Mitrasha said this already at the door. During the story, Nastya remembered: she had a whole, untouched pot of boiled potatoes from yesterday. Forgetting about the Palestinian woman, she quietly darted to the stump and dumped the entire cast-iron into the basket.

"Maybe we'll get lost, too," she thought.

And the brother at that time, thinking that his sister was still behind him, told her about a wonderful Palestinian woman and that, however, on the way to her there is a Blind Elan, where many people, cows, and horses died.

“Well, what kind of Palestinian is that?” – asked Nastya.

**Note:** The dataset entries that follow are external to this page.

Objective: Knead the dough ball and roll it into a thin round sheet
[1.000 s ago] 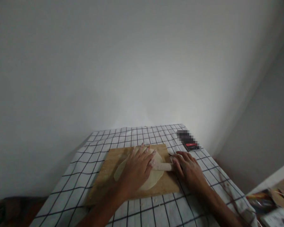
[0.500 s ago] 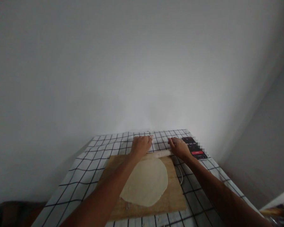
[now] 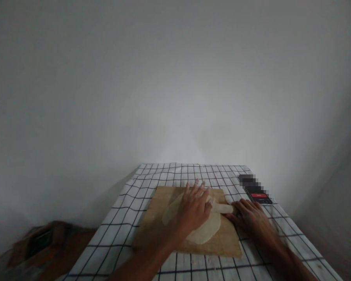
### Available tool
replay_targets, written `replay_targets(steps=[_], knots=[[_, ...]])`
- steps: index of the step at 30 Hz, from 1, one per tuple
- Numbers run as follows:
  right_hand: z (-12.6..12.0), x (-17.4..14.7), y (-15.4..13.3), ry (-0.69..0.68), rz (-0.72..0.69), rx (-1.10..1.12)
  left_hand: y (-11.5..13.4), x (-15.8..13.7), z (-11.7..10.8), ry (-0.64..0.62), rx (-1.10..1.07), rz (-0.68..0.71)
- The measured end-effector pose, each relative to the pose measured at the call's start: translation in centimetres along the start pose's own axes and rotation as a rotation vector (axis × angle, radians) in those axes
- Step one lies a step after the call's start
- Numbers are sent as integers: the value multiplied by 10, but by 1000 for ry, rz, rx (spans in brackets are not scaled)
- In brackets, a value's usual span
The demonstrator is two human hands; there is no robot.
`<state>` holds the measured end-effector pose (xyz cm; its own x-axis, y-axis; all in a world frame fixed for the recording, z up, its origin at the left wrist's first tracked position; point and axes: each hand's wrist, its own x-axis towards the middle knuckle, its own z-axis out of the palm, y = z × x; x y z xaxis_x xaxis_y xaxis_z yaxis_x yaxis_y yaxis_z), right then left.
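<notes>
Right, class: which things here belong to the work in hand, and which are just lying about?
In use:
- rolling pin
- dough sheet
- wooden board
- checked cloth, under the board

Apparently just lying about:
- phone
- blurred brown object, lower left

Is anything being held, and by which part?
A rolling pin: right hand on its right end, left hand open over its left part; right grip unclear.

Dough (image 3: 206,232) cream; rolling pin (image 3: 222,208) off-white; board (image 3: 152,218) tan; tablecloth (image 3: 117,220) white, black grid; far-right phone (image 3: 259,196) black, red bar.
</notes>
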<state>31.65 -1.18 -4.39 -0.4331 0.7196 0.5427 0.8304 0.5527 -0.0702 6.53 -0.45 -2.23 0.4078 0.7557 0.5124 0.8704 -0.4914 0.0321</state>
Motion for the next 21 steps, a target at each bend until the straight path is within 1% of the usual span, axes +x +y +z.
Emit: replay_targets(steps=[3,5,8,10,12,14,16,17,19,21], knots=[[-5,-11,-17,-8,23,8,14,-28,-22,-6,-25,-26],[-7,-10,-34,-10,23,12,13,-43,-35,-28,-19,-52],[-8,-2,-60,-17,-19,11,0,-58,-46,-60,11,-87],[-7,8,-72,-24,-15,38,-15,-59,-46,-73,34,-74],[-4,17,-76,-24,22,85,-32,-51,-40,-87,51,-26],[0,24,-73,-35,52,138,-47,-32,-31,-130,55,15],[4,29,-66,-63,83,185,-62,-6,-21,-226,45,29],[7,31,-62,-74,97,203,-69,8,-14,-297,36,38],[10,32,-54,-87,125,229,-82,36,-2,-371,5,65],[13,31,-49,-89,163,251,-92,56,9,-431,-34,105]])
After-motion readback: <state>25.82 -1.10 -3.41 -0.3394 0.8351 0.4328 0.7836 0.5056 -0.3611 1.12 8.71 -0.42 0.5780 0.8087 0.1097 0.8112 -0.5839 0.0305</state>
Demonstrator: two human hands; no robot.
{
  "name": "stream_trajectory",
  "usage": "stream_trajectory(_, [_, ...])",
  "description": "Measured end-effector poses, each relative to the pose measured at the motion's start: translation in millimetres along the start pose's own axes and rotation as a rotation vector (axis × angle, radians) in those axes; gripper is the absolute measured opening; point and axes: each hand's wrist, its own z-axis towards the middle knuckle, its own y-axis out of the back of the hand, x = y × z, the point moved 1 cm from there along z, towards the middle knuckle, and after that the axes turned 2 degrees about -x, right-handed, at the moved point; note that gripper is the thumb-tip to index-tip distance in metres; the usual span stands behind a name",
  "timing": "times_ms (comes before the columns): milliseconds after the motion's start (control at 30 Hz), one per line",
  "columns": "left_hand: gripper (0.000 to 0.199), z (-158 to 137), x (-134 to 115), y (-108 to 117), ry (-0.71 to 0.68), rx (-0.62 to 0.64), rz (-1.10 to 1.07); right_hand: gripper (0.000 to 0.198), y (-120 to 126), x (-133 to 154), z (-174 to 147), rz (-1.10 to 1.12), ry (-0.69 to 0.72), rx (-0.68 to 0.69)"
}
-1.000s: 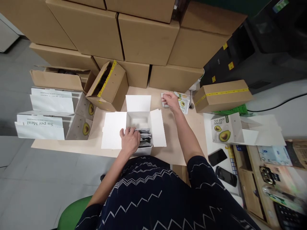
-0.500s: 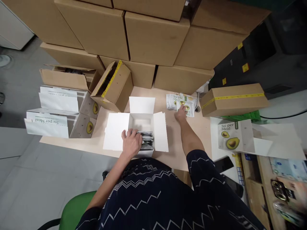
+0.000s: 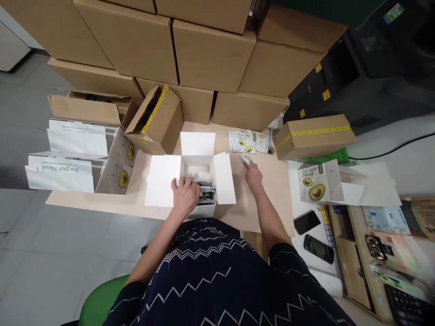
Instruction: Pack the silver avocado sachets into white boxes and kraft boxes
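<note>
An open white carton [image 3: 201, 211] stands on the table in front of me, its flaps folded outward. Several sachets [image 3: 207, 192] are packed upright in its near part. My left hand [image 3: 185, 195] lies over the carton's left side, fingers bent over the wall and beside the sachets; the fingertips are partly hidden. To the right of the carton, my right hand [image 3: 254, 176] pinches a small white sachet [image 3: 246, 159], tilted and seen nearly edge-on. Beyond it lies a pile of avocado-printed sachets [image 3: 244, 141] marked "Su-per Meal".
Printed white cartons [image 3: 113, 175] and an open brown box [image 3: 159, 120] stand at the left. Brown boxes [image 3: 214, 54] are stacked along the back. At the right are a taped brown box [image 3: 314, 136], another avocado carton [image 3: 314, 183] and two dark phones [image 3: 318, 249].
My right hand has lifted a sachet off the pile and drawn it back toward me. My left hand has stayed at the carton. The view has shifted slightly.
</note>
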Motion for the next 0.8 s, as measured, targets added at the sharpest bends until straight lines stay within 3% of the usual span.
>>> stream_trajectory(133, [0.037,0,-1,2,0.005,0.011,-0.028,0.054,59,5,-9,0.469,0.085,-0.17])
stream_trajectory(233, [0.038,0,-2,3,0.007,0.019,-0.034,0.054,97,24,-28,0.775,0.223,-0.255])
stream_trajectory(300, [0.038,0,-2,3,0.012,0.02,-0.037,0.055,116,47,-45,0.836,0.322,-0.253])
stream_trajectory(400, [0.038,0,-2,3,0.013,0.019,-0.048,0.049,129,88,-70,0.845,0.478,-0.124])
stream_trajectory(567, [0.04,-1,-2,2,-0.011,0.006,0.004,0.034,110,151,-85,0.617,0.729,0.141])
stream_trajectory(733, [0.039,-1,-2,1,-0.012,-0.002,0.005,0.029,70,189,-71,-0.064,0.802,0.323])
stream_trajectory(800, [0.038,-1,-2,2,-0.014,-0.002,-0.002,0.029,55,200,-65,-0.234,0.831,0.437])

"So you didn't hear anything?" he grabbed. And patiently repeated to her already on the go everything that he heard from his father about a Palestinian woman unknown to anyone, where sweet cranberries grow.

III

The swamp of fornication, where we ourselves also wandered more than once, began, as a large swamp almost always begins, with an impenetrable thicket of willow, alder and other shrubs. The first person passed this bog with an ax in his hand and cut a passage for other people. The bumps settled under the human feet, and the path became a groove through which water flowed. The children easily crossed this swamp in the predawn darkness. And when the bushes ceased to obscure the view ahead, at the first morning light, a swamp opened up to them, like a sea. And by the way, it was the same, it was the Fornication swamp, the bottom of the ancient sea. And just as there, in a real sea, there are islands, as in deserts there are oases, so there are hills in swamps. Here in the Fornication Swamp, these sandy hills, covered with high pine forest, are called borins. Having passed a little by the swamp, the children climbed the first borina, known as the High Mane. From here, from a high bald spot, in the gray haze of the first dawn, Borina Zvonkaya could barely be seen.

Even before reaching the Zvonka Borina, almost near the very path, individual blood-red berries began to appear. Cranberry hunters initially put these berries in their mouths. Whoever has not tried autumn cranberries in his life and immediately had enough spring ones would take his breath away from acid. But the village orphans knew well what autumn cranberries were, and therefore, when they now ate spring cranberries, they repeated:

- So sweet!

Borina Zvonkaya willingly opened her wide clearing to the children, which, even now, in April, is covered with dark green lingonberry grass. Among this greenery of the previous year, here and there one could see new white snowdrop flowers and lilac, small, and frequent, and fragrant flowers of wolf's bark.

“They smell good, try it, pick a flower of a wolf’s bark,” Mitrasha said.

Nastya tried to break the twig of the stalk and could not.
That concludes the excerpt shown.